284
Daressy #: --
Owner: Pit 1138 Nanay
Reasons: Provenience.
Transliteration: Asjr nAnAy
Translation: Osiris, Nanay.
Date: Tut.? (El Shazly 2015: 416). At least at Amarna period for sure because of EA 360's style.
Length: --
Colours: Side surface is white while the face and the two or three centimetres from there is red (Bruyère 1929: 16-17).
Findspots:
31 from the Pit 1138 at Deir el-Medina (Bruyère 1929: 17)
Remarks:
The ascribed owner is identical with that of # 454.
The dimensions, design, and handwriting of # 284 and # 454 suggest that the maker of each may have been different. # 284 mentions only the owner Nanay, while # 454 also mentions his wife. This could mean that the latter was made after their marriage. If so, Nanay's funerary cones, of cource also his tomb, were made well before his death, even before his marriage.
Bruyère maintained that Pit 1138 serves as a burial site for Amunwahsu (the owner of # 453) and Nanay (Bruyère 1929: 16-17).
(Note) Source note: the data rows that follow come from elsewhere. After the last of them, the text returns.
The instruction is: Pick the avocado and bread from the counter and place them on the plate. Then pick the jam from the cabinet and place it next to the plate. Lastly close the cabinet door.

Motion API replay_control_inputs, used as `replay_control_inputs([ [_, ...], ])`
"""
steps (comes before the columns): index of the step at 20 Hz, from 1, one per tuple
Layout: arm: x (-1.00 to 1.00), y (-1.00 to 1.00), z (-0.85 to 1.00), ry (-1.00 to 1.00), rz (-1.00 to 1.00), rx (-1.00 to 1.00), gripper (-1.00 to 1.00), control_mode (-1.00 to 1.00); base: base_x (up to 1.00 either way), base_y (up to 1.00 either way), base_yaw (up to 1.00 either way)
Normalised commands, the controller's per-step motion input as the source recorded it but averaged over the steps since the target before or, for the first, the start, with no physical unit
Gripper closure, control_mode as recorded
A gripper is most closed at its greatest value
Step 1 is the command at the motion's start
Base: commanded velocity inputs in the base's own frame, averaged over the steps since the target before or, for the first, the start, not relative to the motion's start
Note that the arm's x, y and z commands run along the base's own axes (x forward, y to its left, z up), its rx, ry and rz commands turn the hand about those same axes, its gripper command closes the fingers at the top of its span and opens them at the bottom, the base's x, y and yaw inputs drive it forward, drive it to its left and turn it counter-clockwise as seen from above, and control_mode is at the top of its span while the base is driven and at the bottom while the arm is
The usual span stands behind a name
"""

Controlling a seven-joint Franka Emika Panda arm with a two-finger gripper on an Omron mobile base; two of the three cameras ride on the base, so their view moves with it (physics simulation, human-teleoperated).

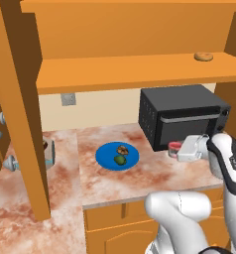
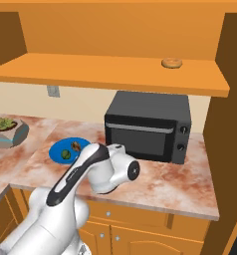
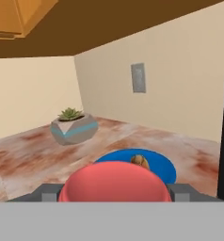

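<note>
My gripper (image 1: 177,149) is shut on the jam (image 1: 175,147), a pinkish-red jar held above the counter (image 1: 154,173), in front of the microwave and right of the plate (image 1: 104,157). In the hand view the jam (image 3: 115,181) sits between the fingertips (image 3: 49,192), with the blue plate (image 3: 164,170) and the bread (image 3: 140,161) just beyond it. The avocado (image 1: 120,159) and the bread (image 1: 122,149) lie on the plate; from the right I see the plate (image 2: 56,149), avocado (image 2: 66,154) and bread (image 2: 76,146). The cabinet (image 1: 140,72) is open, its door (image 1: 18,109) swung out at the left.
A black microwave (image 1: 182,116) stands on the counter right of the plate, close behind my hand. A tan doughnut roll (image 1: 203,56) lies on the cabinet shelf. A potted succulent (image 2: 8,130) sits at the counter's left. There is bare counter between plate and microwave.
</note>
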Motion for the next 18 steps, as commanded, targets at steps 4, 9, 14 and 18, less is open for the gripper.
replay_control_inputs([
  [4, 0.16, 0.00, -0.35, 0.00, 0.11, -0.01, 1.00, -1.00, 0.00, 0.00, 0.00],
  [9, 0.13, 0.00, -0.31, 0.00, 0.15, -0.03, 1.00, -1.00, 0.00, 0.00, 0.00],
  [14, 0.11, 0.01, -0.20, 0.00, 0.12, -0.02, 1.00, -1.00, 0.00, 0.00, 0.00],
  [18, 0.19, 0.08, -0.14, 0.01, 0.07, -0.04, 1.00, -1.00, 0.00, 0.00, 0.00],
])
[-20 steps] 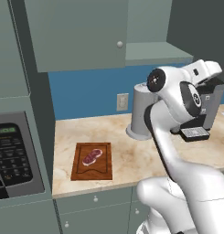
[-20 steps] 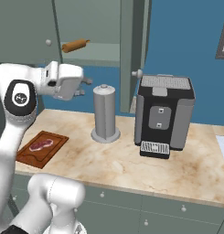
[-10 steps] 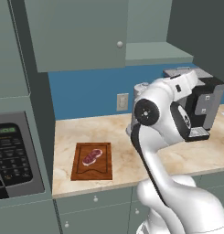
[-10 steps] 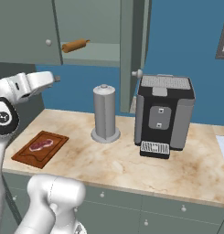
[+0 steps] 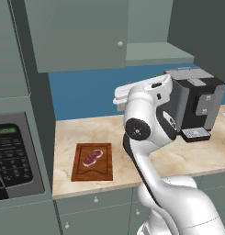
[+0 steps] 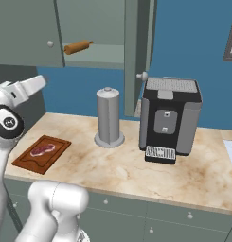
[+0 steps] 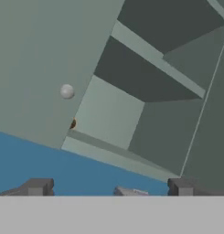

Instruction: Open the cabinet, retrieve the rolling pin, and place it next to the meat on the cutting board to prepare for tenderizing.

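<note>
The cabinet (image 6: 22, 28) has its left door shut and its right door (image 6: 136, 52) swung out, edge-on to the right base view. On the shelf inside lies the tan rolling pin (image 6: 78, 46); in the hand view just its end (image 7: 73, 123) peeks past the shut door, below the silver knob (image 7: 66, 91). My gripper (image 7: 109, 187) is open and empty, fingertips (image 7: 38, 186) wide apart, aimed up at the cabinet. It hangs above the counter (image 6: 40, 81), below the shut door (image 5: 116, 98). The meat (image 5: 92, 157) lies on the cutting board (image 5: 81, 173), also seen at the counter's left (image 6: 27, 163).
A black coffee machine (image 6: 170, 118) stands on the counter right of the open door, with a grey cylinder (image 6: 108, 118) on a round base to its left. A black oven panel (image 5: 13, 156) sits left of the counter. Drawers run below the counter edge.
The arm has swung left, away from the coffee machine, and the hand now sits below the shut left door. The gripper has stayed open.
</note>
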Controlling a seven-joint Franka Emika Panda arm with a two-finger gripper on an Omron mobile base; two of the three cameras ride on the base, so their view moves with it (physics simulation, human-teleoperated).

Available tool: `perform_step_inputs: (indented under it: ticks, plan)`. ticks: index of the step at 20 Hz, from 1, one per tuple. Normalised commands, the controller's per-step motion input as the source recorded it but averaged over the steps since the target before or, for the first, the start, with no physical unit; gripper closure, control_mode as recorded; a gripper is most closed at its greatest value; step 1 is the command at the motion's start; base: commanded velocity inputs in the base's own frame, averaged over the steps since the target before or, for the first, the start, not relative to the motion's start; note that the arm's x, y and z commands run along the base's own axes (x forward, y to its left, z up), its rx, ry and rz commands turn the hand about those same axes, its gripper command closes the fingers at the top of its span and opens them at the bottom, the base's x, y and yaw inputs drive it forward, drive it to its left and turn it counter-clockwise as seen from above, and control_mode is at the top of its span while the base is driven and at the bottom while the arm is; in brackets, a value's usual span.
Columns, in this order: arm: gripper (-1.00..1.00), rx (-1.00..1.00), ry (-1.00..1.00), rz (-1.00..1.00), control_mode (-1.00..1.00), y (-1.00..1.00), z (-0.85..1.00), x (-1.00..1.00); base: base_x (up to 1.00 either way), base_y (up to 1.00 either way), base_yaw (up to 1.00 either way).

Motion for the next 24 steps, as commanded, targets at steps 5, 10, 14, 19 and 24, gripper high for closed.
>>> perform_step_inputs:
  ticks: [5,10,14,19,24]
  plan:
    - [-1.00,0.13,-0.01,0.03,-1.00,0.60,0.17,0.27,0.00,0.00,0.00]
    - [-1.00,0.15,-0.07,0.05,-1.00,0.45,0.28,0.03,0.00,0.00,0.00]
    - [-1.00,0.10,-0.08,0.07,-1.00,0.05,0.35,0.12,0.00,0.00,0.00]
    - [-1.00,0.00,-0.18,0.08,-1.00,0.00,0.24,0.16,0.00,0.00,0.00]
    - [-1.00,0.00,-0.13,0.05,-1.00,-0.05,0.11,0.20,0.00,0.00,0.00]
According to Stele N. 50010 from Deir el-Medina, held by the Egyptian Museum in Turin, Amunwahsu may have been the owner of item # 453 and the son of Nanay and Neferetiry (Tosi and Roccati 1972: 43-44). It's also possible that a relief fragment in the British Museum (EA 281) belonged to Nanay. El Shazly identifies stela EA 360 as likely belonging to Nanay (El Shazly 2015: 416-419). Nanay and his family are referred to as 'Nakhy (iii)' in Davies 1999: 64, 66-67, and Chart 8.